Seusai sidang, sejumlah pendukung Rokhmin mendatangi dan menyalami Rokhmin. Selain itu, sejumlah kenalan Rokhmin juga hadir, termasuk tokoh PKS Didin Hafidudin. Didin dan Rokhmin kemudian berpelukan dan saling cium pipi. Setelah itu, Rokhmin turun dan dibawa ke mobil tahanan yang sudah menunggu di teras Gedung Pengadilan Khusus Tindak Pidana Korupsi.
Para pendukung Rokhmin pun berteriak-teriak di ruang persidangan. Kalau Pak Rokhmin ditahan, kalian para nelayan mau juga ditahan? Kemudian terdengar teriakan, Mau.... Ada pula yang berteriak, Ini pengadilan zalim. Seorang pria berpakaian putih panjang pun ikut berteriak, Hai anggota Dewan, berkatalah yang jujur. Jangan mangkir. Semua orang Indonesia adalah perampok. Hanya orang kecil yang masuk penjara.
Masih diperlukan
Soal penolakan penangguhan penahanan, majelis hakim yang dipimpin oleh Masrurdin Chaniago di dalam sidang menjelaskan, tenggat waktu penyelesaian perkara ini di persidangan adalah 90 hari kerja. Oleh karena itu, masih diperlukan kehadiran terdakwa selama masa persidangan. Dengan alasan ini, majelis hakim menyatakan bahwa permohonan penangguhan penahanan tidak dapat diterima. Di dalam putusan selanya, majelis hakim menolak eksepsi yang diajukan tim kuasa hukum Rokhmin. Di dalam eksepsinya, tim kuasa hukum Rokhmin mempersoalkan beberapa hal, misalnya soal perkara Rokhmin yang terjadi sebelum UU Nomor 30 Tahun 2002 tentang KPK lahir. Tim kuasa hukum juga mempersoalkan mengenai aliran dana yang ada dalam dakwaan jaksa penuntut umum.

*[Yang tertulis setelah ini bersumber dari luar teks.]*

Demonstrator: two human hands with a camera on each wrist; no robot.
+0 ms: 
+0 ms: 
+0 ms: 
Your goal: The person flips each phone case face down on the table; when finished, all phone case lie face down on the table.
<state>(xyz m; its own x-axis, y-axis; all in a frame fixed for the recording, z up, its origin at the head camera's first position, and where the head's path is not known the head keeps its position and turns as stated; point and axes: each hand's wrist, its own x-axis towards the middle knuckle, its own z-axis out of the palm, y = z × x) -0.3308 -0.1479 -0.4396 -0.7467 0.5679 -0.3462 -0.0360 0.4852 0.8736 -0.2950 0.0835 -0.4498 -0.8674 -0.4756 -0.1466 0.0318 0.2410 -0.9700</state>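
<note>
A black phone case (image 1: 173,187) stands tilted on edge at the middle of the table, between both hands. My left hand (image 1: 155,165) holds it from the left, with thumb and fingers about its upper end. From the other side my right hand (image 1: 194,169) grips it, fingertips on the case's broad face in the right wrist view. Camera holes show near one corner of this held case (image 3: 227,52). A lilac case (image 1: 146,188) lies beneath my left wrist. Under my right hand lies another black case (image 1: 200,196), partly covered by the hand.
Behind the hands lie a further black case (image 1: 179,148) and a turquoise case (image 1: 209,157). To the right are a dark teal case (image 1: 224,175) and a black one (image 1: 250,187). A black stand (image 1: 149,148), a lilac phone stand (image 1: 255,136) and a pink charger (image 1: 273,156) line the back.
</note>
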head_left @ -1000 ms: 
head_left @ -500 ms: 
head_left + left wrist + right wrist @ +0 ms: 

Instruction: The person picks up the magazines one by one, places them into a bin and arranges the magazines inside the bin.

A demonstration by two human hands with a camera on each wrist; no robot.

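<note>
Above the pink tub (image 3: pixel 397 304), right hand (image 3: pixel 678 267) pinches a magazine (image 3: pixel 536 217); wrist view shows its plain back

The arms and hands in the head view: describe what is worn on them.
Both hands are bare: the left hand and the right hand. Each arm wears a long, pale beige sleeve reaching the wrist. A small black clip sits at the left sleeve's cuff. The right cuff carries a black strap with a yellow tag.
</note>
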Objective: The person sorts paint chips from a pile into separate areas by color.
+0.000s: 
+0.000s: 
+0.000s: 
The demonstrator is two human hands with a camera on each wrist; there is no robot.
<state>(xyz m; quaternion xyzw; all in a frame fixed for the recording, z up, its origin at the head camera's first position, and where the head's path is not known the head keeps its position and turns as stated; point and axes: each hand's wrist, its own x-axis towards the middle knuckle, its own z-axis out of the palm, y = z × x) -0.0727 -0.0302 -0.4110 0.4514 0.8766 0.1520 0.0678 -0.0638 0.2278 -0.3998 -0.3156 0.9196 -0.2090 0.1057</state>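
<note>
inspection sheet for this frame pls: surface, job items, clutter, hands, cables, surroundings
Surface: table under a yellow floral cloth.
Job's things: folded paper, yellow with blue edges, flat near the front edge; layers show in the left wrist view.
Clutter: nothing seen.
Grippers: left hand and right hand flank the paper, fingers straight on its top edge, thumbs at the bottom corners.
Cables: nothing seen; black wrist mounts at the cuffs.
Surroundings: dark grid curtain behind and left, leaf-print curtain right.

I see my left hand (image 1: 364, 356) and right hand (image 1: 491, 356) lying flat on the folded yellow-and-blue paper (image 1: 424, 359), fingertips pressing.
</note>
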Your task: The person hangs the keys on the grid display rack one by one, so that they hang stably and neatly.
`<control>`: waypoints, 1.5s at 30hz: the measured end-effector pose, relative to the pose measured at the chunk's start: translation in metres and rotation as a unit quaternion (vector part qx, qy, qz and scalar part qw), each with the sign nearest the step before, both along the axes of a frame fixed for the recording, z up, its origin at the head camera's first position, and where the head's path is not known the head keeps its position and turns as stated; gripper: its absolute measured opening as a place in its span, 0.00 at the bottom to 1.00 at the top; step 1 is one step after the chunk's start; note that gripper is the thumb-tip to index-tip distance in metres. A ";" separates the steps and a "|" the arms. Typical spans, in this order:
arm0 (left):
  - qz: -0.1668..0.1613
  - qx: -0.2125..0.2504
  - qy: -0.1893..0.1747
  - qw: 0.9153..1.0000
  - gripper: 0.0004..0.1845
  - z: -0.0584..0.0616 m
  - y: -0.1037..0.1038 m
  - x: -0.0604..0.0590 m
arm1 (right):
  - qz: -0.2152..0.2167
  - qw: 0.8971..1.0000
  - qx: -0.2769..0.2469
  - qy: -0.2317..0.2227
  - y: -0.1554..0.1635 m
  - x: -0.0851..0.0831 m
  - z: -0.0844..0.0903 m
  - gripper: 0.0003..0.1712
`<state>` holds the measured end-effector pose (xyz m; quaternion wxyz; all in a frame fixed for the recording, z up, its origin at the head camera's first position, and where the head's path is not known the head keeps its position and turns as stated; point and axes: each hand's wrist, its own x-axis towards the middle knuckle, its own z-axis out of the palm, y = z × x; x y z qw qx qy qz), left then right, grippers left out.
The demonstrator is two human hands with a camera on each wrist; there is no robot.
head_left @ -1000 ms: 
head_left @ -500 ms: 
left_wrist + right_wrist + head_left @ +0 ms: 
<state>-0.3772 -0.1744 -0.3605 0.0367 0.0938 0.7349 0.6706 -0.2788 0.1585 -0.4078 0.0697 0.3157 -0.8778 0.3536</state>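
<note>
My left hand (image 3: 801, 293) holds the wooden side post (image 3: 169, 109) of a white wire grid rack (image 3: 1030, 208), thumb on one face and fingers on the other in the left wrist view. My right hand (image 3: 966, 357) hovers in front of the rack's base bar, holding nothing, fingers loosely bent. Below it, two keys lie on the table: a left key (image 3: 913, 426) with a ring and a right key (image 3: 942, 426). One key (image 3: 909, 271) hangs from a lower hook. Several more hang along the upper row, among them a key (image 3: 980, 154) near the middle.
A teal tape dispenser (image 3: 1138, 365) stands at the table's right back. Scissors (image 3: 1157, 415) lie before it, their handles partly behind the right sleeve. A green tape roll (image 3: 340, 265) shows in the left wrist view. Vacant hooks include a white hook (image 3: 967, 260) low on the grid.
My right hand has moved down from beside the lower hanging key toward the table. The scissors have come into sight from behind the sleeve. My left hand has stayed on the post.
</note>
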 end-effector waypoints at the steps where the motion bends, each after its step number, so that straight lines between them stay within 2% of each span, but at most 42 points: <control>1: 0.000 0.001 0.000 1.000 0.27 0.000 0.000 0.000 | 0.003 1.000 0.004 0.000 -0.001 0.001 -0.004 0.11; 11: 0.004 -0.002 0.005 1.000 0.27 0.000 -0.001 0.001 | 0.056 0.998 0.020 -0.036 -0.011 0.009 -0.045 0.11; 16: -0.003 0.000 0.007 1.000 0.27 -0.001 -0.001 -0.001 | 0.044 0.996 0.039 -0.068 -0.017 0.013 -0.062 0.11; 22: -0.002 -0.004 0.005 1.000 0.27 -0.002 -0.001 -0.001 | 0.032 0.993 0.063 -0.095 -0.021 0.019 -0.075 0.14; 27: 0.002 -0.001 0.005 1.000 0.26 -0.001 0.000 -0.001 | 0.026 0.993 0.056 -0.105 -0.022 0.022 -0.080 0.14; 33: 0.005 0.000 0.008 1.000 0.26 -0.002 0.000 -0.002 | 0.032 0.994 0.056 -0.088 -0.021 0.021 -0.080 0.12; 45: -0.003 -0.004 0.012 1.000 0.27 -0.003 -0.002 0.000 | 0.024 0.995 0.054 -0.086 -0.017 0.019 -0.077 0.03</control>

Majelis hakim Pengadilan Khusus Tipikor menjawab kalau yang dimaksud dalam Pasal 28 i UUD 1945 tentang hak untuk tidak dituntut secara retroaktif adalah terkait dengan hukum pidana materiil, bukan hukum pidana formal.
Hakim Pengadilan Khusus Tipikor Andi Bahtiar saat membacakan putusan sela menjelaskan, penilaian terhadap surat dakwaan dianggap tidak menguraikan penggunaan dana yang sebenarnya, tetapi hanya untuk kepentingan pribadi. Majelis hakim menjawab kalau materi eksepsi itu telah masuk dalam pokok perkara. (VIN)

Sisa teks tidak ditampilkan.